● To do: Every line of the listing that holds the word "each" should be returned.

Data START

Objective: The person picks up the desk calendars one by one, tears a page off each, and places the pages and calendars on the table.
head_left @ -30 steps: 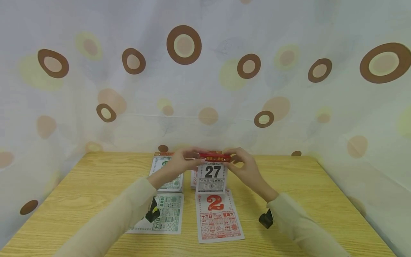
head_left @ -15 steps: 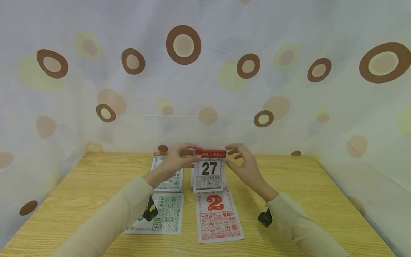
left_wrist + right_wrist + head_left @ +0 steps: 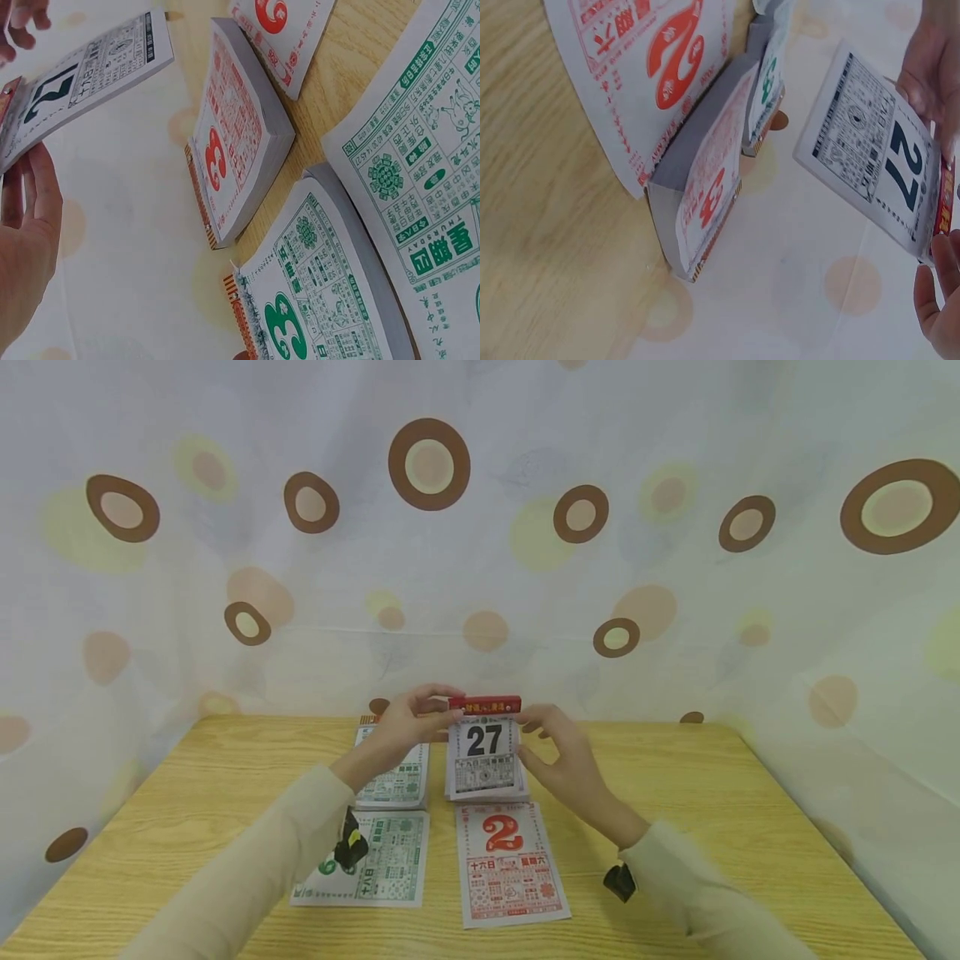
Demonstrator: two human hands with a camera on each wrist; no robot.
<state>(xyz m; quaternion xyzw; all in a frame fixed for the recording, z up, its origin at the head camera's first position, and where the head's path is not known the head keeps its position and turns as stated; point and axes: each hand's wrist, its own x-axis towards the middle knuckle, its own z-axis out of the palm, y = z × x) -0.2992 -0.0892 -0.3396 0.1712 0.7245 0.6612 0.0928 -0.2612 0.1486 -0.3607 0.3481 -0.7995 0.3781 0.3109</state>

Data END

● Solution to the exercise:
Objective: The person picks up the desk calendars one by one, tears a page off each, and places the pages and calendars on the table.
Demonstrator: two human hands with a camera on each wrist; no robot.
<state>(xyz m; quaternion xyzw; all in a frame fixed for the recording, z up, its origin at the head camera's first position, and where the head's path is not known the head keeps its position and turns as stated; point and axes: each hand's wrist, its own x-axis towards the middle knuckle, its own z-axis out of the palm, y = z × x) -0.2992 -0.0892 -0.3396 0.1712 0.7245 0.6612 0.0928 -0.2612 0.1486 -0.3607 0.3481 -0.7995 0.3781 0.3109</state>

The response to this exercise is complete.